Kitap Tanıtımı |
Kanada dünyanın en eğitimli ülkeleri arasında yer almakta olup, 2011 yılı itibariyle nüfusun % 51'inin bir yükseköğretim kurumundan mezun durumunda olması, OECD ülkeleri arasında en yüksek orandır. 2011 itibariyle yükseköğretimden mezun nüfus bakımından OECD ortalaması %'32'dir. 2000 yılında birçok OECD ülkesinde ağırlıklı olarak erkek nüfusun üniversite eğitimi almış olmasına karşın, 2011 yılı itibariyle daha çok kadınların yükseköğretimden mezun olduğu görülmüştür. Kanada, kadınların yükseköğretime katılım oranının daha yüksek olduğu yedi OECD ülkesinden biri olma özelliği taşımaktadır.
Kanada'daki dünya sıralamasına giren en iyi üç üniversite; 31. sırada yer alan Toronto Üniversitesi, 42. sırada yer alan McGill Üniversitesi ve 61. sıradaki British Columbia Üniversitesidir. Kanada'da özellikle öğretimde kalitenin geliştirilmesine yönelik önemli çalışmalar yapılmaktadır. Bunun en önemli göstergesi; üniversiteler bünyesinde yapılandırılmış olan 'eğitim geliştirme' birimleri ve bağlı oldukları kuruluşlar ve profesyonel gelişim aktiviteleridir.Son yıllarda, Kanada yükseköğretim kurumları, yurtdışı emsalleri ile ortaklıklar kurarak, yurtdışı kampüsleri yapılandırarak, küresel araştırmaları, işbirliğini, fakülte ve öğrenci alışverişini geliştirerek uluslararası öğrencilere 'Kanada'da eğitim' markasının tanıtımını yaparak uluslararasılaşmanın önemini kabul etmiştir.

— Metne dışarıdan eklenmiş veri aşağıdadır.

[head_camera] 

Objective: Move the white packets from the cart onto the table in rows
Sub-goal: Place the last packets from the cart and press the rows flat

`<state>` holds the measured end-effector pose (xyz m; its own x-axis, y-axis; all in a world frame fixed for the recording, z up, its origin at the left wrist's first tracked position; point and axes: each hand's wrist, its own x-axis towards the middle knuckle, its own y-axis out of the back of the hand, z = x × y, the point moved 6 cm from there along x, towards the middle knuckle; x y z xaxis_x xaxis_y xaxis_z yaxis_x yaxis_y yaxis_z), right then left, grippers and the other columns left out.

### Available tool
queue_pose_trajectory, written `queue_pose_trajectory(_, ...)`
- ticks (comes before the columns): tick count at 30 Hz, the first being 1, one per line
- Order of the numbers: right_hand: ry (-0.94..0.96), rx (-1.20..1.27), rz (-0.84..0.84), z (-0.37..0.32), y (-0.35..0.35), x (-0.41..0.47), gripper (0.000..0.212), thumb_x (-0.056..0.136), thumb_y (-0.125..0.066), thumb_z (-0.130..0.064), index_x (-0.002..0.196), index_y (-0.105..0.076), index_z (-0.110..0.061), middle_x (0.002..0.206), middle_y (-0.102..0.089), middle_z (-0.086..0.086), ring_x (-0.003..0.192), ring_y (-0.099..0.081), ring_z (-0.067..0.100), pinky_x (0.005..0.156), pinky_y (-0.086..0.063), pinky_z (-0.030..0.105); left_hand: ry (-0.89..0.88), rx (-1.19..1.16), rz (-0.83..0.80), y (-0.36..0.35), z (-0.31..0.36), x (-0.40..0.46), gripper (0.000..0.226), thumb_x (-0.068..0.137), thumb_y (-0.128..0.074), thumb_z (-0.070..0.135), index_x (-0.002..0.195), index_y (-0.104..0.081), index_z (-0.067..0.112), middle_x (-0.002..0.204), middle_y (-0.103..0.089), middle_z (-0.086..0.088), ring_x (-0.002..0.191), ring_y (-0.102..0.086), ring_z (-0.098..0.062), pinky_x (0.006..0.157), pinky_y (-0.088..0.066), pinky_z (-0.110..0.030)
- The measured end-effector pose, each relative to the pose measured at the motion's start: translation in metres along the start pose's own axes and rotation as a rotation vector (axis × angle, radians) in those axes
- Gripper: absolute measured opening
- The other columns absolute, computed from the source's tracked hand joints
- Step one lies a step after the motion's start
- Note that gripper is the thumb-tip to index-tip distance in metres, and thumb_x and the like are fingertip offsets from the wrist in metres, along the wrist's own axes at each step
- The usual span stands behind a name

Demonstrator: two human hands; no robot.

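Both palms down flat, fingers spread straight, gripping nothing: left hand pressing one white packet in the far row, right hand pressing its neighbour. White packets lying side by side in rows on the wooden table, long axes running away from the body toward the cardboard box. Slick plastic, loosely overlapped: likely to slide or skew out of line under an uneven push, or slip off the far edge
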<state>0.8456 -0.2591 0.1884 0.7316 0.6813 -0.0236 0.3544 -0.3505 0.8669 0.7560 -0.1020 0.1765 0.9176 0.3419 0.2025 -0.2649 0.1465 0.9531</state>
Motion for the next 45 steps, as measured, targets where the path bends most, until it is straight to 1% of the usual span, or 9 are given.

Performans göstergeleri; öğrenci terk ve başarısızlığının olmaması, mezuniyet oranları, istihdam oranları, mezun memnuniyeti, öğrenim kredisi borcu ödememe ve dezavantajlı gruplara erişime dair ölçümleri kapsayabilmektedir. Kanada genelinde üniversitelerin birçoğunda, akademisyenler çalışma zamanlarının ortalama olarak %40'ını araştırma faaliyetlerine ayırmaktalardır. Yükseköğretim kurumlarının araştırma konusunda performansının ölçülmesi genel üretkenlik ve performansın değerlendirilmesinde önemli bir yere sahiptir.
Üniversitelerin, resmi olarak araştırma-odaklı veya öğretim-odaklı olacak şekilde ayrıştırılması, kamunun kurumsal olarak ortaya konan üründen beklentilerini ve kalite konusunda ölçütlerini belirginleştirdiğinden, hesap verebilirlik anlamında kurumsal sorumluluğu geliştirebilmektedir. Araştırma odaklı hizmet veren yükseköğretim kurumları ile öğretime odaklanmış olan üniversiteler arasında kesin bir ayrım yapmak, genel anlamda kaliteyi ve rekabetçiliği geliştirmeye yardımcı olmaktadır.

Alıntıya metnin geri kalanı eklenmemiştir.